§ **Exercise details**
In full and without alteration, write out the data below.

§ **Input data**

※ ※ ※

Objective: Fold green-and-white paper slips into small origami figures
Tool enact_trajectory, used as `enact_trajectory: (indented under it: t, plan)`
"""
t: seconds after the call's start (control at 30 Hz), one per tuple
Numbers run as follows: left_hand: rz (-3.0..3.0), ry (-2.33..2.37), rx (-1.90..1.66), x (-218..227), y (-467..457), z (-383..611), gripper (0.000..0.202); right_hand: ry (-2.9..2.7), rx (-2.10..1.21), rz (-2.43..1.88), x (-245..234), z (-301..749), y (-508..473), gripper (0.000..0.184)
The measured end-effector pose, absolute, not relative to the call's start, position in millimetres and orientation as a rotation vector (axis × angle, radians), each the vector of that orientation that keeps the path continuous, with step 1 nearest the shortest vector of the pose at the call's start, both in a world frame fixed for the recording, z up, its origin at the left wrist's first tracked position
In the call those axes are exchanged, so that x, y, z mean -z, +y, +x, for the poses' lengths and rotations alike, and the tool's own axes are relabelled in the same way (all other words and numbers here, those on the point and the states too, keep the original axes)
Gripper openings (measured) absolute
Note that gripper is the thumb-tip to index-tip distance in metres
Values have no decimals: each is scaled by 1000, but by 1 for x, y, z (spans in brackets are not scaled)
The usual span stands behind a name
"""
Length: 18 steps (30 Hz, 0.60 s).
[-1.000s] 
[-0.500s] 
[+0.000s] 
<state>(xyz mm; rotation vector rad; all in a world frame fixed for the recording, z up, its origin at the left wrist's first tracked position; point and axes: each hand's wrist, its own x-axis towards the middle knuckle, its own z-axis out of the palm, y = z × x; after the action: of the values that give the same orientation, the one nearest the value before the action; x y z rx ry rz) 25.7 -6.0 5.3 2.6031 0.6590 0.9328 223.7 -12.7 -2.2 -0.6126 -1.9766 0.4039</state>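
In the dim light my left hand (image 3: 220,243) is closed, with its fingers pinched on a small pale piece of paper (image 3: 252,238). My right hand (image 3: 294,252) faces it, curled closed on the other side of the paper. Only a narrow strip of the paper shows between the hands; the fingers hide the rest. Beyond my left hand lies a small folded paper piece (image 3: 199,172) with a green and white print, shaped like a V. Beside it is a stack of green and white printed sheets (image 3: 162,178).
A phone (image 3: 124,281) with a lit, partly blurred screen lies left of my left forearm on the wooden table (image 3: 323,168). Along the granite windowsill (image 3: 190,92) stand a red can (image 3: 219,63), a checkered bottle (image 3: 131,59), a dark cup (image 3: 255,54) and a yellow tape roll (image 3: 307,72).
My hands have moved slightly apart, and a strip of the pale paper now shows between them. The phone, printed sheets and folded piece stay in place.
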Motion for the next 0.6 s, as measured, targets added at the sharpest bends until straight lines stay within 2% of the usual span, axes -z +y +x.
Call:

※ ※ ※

§ **Written response**
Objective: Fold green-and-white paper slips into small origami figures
Tool enact_trajectory, used as `enact_trajectory: (indented under it: t, plan)`
"""
t: seconds after the call's start (control at 30 Hz), one per tuple
Numbers run as follows: left_hand: rz (-3.0..3.0), ry (-2.33..2.37), rx (-1.90..1.66), x (-218..227), y (-467..457), z (-383..611), gripper (0.000..0.202); right_hand: ry (-2.9..2.7), rx (-2.10..1.21), rz (-2.43..1.88), x (-245..234), z (-301..749), y (-508..473), gripper (0.000..0.184)
The measured end-effector pose, absolute, not relative to the call's start, position in millimetres and orientation as a rotation vector (axis × angle, radians), each the vector of that orientation that keeps the path continuous, with step 1 nearest the shortest vector of the pose at the call's start, both in a world frame fixed for the recording, z up, its origin at the left wrist's first tracked position
In the call those axes are exchanged, so that x, y, z mean -z, +y, +x, for the poses' lengths and rotations alike, and the tool's own axes are relabelled in the same way (all other words and numbers here, those on the point and the states too, keep the original axes)
Gripper openings (measured) absolute
Note that gripper is the thumb-tip to index-tip distance in metres
Values have no decimals: each is scaled by 1000, but by 1 for x, y, z (spans in brackets are not scaled)
The usual span stands behind a name
"""
Length: 18 steps (30 Hz, 0.60 s).
[-1.000s] 
[-0.500s] 
[+0.000s] 
<state>(xyz mm; rotation vector rad; all in a world frame fixed for the recording, z up, its origin at the left wrist's first tracked position; point and axes: each hand's wrist, its own x-axis towards the middle knuckle, its own z-axis out of the palm, y = z × x; after the action: of the values that give the same orientation, the one nearest the value before the action; x y z rx ry rz) 25.7 -6.0 5.3 2.6031 0.6590 0.9328 223.7 -12.7 -2.2 -0.6126 -1.9766 0.4039</state>
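In the dim light my left hand (image 3: 220,243) is closed, with its fingers pinched on a small pale piece of paper (image 3: 252,238). My right hand (image 3: 294,252) faces it, curled closed on the other side of the paper. Only a narrow strip of the paper shows between the hands; the fingers hide the rest. Beyond my left hand lies a small folded paper piece (image 3: 199,172) with a green and white print, shaped like a V. Beside it is a stack of green and white printed sheets (image 3: 162,178).
A phone (image 3: 124,281) with a lit, partly blurred screen lies left of my left forearm on the wooden table (image 3: 323,168). Along the granite windowsill (image 3: 190,92) stand a red can (image 3: 219,63), a checkered bottle (image 3: 131,59), a dark cup (image 3: 255,54) and a yellow tape roll (image 3: 307,72).
My hands have moved slightly apart, and a strip of the pale paper now shows between them. The phone, printed sheets and folded piece stay in place.
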Motion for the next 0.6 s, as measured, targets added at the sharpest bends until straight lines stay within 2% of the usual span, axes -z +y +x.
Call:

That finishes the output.